La inestabilidad política, como toda situación crítica, pone en tensión nuestras convicciones más profundas, nos enfrenta a nosotros mismos; cuando hay sol nos convierte en héroes pero en días oscuros de lluvia, uno nunca sabe.
La rebelión en el Ecuador merece nuestra condena y todos compartimos aquello de que respecto a la defensa de la democracia no hay matices, sin embargo, una vez que el humo de las balas se asienta y cuando comienzan a contarse los heridos, es una obligación preguntarse qué es lo que se vislumbra hacia delante.
Por ejemplo, la certeza de que se ha aceitado la reacción regional; UNASUR parece haber encontrado su razón de ser y hasta la OEA despertó de su letargo (siempre ocurre lo mismo con las historias con final feliz, sólo las derrotas no tienen generales).
Pero también una preocupante sensación de déjà vu, y aunque es pronto para saber cómo finalmente reaccionará Rafael Correa, nada hace pensar que será de manera distinta a la forma en que lo hicieron en situación de crisis institucional y amenazas de golpe de Estado los presidentes de Venezuela, Bolivia y otros países con los cuales el ecuatoriano comparte más de una certeza. Sobre todo si nos atenemos a los antecedentes previos y a su proceder suicida el jueves pasado, porque —con el riesgo de ser políticamente incorrectos— convengamos que esa actitud kamikaze de ir a negociar con los sublevados tuvo más que ver con el martirologio que con la política.
Recordemos, además, que al margen de las diferencias inevitables de estas revueltas antidemocráticas, todas ellas reforzaron la majestad presidencial pero también se convirtieron en el mejor argumento para despertar oscuras pulsiones autoritarias y tentaciones continuista. En resumen, las crisis mostraron (o se generaron) por la imposibilidad que tienen algunos líderes de aceptar límites al ejercicio del poder.

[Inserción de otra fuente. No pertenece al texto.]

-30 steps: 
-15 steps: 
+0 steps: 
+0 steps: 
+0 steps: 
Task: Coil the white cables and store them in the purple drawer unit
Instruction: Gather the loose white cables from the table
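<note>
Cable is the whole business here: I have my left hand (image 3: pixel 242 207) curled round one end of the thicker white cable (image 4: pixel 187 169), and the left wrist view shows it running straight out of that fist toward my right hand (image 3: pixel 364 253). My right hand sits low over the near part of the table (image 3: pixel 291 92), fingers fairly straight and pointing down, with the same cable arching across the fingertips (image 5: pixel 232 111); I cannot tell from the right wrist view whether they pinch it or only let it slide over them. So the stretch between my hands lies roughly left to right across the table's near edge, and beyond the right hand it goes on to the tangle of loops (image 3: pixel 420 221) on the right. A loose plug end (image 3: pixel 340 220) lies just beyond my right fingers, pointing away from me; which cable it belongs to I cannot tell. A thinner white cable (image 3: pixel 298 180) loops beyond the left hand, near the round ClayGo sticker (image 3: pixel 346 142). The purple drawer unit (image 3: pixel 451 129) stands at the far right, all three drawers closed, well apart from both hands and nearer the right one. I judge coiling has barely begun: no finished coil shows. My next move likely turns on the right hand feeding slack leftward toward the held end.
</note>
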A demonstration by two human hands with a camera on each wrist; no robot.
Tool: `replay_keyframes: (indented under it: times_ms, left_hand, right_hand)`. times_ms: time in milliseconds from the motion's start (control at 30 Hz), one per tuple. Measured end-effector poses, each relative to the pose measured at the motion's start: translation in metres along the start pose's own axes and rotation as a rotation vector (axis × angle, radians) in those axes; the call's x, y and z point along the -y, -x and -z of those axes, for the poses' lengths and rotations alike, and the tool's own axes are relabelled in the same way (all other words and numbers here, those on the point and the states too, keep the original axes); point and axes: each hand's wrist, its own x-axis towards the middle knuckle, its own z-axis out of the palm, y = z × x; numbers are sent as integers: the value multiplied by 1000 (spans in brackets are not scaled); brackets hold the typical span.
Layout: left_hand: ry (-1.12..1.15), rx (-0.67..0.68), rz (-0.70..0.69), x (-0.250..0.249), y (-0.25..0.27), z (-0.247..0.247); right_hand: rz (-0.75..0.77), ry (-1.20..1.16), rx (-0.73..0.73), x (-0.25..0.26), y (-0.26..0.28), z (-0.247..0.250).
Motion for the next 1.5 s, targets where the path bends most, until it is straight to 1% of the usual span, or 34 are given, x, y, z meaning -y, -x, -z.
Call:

Los presidentes de Ecuador, Venezuela y Bolivia tienen una clara orientación hacia los sectores sociales desposeídos, han protagonizado reformas a los principales sectores económicos y han mejorado las políticas sociales dirigidas a los más pobres, con todo lo cual es difícil disentir; pero también comparten el deseo confeso de ser reelectos de forma indefinida y de controlar a cualquier costo todos los poderes del Estado.
Veamos sino a Chávez y sus malabarismos matemáticos luego de las elecciones, demostrando que es más fácil ser demócrata por conveniencia que por convicción; a Morales buscando apasionadamente a su némesis, en persecución abierta a cualquier disidentes en nombre de la revolución; y a Correa, chutado de adrenalina, descubriendo el pecho a las balas, poseído, eufórico, pero aún en un límite razonable atendiendo las circunstancias y, sobre todo, con la gran oportunidad de romper la racha. Su liderazgo siempre pareció más pragmático que el de alguno de sus colegas: éste es el mejor momento de demostrar cuán acertados o equivocados estábamos.